Ma dopo la sentenza, l’iter procedurale per liquidare i risarcimenti a Battaglia, si blocca. A far procedere con cautela gli organi dello Stato, ci sono le motivazioni con la quali sono stati assolti gli esponenti del clan Zagaria.
“Nelle motivazioni si dice che sono stato al matrimonio dei due fratelli Zagaria, Pasquale e Carmine. Ma, in realtà, non l’hanno scoperto loro. Sono stato io a scriverlo nella denuncia fatta direttamente a Cafiero de Raho. Era già tutto noto. Quando un boss ti dice devi venire al matrimonio, tu che fai, ti rifiuti? Sono stato costretto ad andare. Sono andato da solo e non con la mia famiglia”.
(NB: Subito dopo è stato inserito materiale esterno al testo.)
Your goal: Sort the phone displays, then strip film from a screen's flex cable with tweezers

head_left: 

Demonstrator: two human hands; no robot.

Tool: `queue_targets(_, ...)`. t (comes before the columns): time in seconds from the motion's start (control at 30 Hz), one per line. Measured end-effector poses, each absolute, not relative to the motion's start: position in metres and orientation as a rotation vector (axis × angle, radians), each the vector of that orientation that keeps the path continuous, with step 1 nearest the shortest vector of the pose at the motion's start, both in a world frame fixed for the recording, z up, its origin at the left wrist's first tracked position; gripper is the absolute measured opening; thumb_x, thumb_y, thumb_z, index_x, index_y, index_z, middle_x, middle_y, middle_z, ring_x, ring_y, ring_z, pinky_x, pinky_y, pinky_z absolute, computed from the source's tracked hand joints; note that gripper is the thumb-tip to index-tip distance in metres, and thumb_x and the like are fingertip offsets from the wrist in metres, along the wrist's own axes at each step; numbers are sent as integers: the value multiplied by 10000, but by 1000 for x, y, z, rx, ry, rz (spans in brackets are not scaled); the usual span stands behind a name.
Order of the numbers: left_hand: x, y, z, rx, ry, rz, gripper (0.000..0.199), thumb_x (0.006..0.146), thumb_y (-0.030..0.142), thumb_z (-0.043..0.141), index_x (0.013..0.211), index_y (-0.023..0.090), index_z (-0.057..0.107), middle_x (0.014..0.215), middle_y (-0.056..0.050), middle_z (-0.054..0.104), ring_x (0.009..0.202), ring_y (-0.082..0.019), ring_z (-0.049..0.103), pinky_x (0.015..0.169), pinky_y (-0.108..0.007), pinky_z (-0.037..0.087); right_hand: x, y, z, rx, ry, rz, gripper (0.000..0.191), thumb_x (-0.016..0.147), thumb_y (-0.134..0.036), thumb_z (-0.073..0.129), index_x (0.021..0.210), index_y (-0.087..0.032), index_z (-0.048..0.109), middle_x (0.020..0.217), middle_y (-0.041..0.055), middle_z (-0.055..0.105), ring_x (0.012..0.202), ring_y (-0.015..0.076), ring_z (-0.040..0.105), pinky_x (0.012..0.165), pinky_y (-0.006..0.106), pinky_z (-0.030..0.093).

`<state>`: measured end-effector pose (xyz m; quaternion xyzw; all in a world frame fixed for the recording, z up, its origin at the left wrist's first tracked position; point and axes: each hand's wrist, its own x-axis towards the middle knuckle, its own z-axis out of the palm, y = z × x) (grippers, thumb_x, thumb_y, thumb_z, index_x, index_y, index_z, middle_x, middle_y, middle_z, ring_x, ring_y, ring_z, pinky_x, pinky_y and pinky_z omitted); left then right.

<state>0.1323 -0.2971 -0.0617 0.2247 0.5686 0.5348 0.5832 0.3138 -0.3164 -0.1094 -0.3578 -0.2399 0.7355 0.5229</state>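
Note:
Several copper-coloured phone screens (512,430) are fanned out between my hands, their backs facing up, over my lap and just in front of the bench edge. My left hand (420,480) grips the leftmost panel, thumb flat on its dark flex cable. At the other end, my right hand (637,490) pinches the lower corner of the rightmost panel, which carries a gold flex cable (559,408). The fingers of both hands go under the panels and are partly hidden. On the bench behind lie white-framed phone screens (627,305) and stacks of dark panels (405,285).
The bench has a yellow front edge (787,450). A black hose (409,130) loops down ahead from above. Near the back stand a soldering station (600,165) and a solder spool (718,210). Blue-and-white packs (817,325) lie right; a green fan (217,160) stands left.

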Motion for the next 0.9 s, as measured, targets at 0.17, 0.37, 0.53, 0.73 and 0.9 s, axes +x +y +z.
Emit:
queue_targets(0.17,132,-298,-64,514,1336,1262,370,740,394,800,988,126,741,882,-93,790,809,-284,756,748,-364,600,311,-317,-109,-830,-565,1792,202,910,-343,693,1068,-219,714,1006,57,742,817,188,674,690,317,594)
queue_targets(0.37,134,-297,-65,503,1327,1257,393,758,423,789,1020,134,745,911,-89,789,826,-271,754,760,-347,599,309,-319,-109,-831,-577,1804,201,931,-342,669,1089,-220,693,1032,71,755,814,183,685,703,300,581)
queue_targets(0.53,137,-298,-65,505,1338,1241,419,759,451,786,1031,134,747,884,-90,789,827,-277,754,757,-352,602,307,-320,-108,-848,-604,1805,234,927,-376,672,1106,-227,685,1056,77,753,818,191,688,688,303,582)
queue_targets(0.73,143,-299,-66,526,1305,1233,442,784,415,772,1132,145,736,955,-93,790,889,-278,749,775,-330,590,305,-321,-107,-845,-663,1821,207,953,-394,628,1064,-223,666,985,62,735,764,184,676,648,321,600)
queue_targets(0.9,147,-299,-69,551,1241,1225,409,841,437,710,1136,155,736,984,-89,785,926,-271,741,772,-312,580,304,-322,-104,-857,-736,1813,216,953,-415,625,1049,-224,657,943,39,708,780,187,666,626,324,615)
“Finora – spiega Battaglia – non ho avuto nemmeno un centesimo dallo Stato, perché il commissario antiracket ha stabilito, contrariamente a quanto prevede la legge, che tutto si deve fermare se non c’è l’esito della sentenza di appello. Ma, sta di fatto, che l’altro processo, quello nei confronti di Luigi Schiavone, procede in modo regolare e non c’è alcuna spiegazione per bloccare anche questo filone. Non pretendo privilegi. Ma dico solo che se lo Stato si ferma nel darmi quello che la legge dice che mi spetta, allora fermi anche i creditori, altrimenti dovrò andare a chiedere l’elemosina. Al Tribunale Civile di Santa Maria Capua Vetere – insiste Battaglia – c’è una situazione davvero paradossale. La giustizia civile è allo sbando. Il curatore fallimentare ha recuperato 450 mila euro per il fallimento che c’è stato il 23 dicembre 2002, ma quei soldi le banche non li hanno mai ricevuti. Li trattiene ancora il curatore fallimentare senza averne titolo. E così le banche attaccano me e mia sorella perché siamo garanti dell’agenzia Battaglia. Il 22 settembre 2016, la mia casa, quella di mia sorella e l’azienda bufalina finiranno all’asta. E se ho ragione io, chi mi rimborsa? Ho
fatto numerose segnalazioni al Tribunale su questa vicenda, ma non ho ottenuto risposte. Ma chi avrà più il coraggio di credere allo Stato e denunciare dopo queste vicende? Io non chiedo privilegi, ma solo che qualcuno dica al curatore fallimentare di pagare le banche creditrici con i soldi che ha incassato. In questo modo, quando si definiranno tutte le vicende processuali, se ho ragione io, lo Stato mi paga, altrimenti no. Chiedo troppo?”.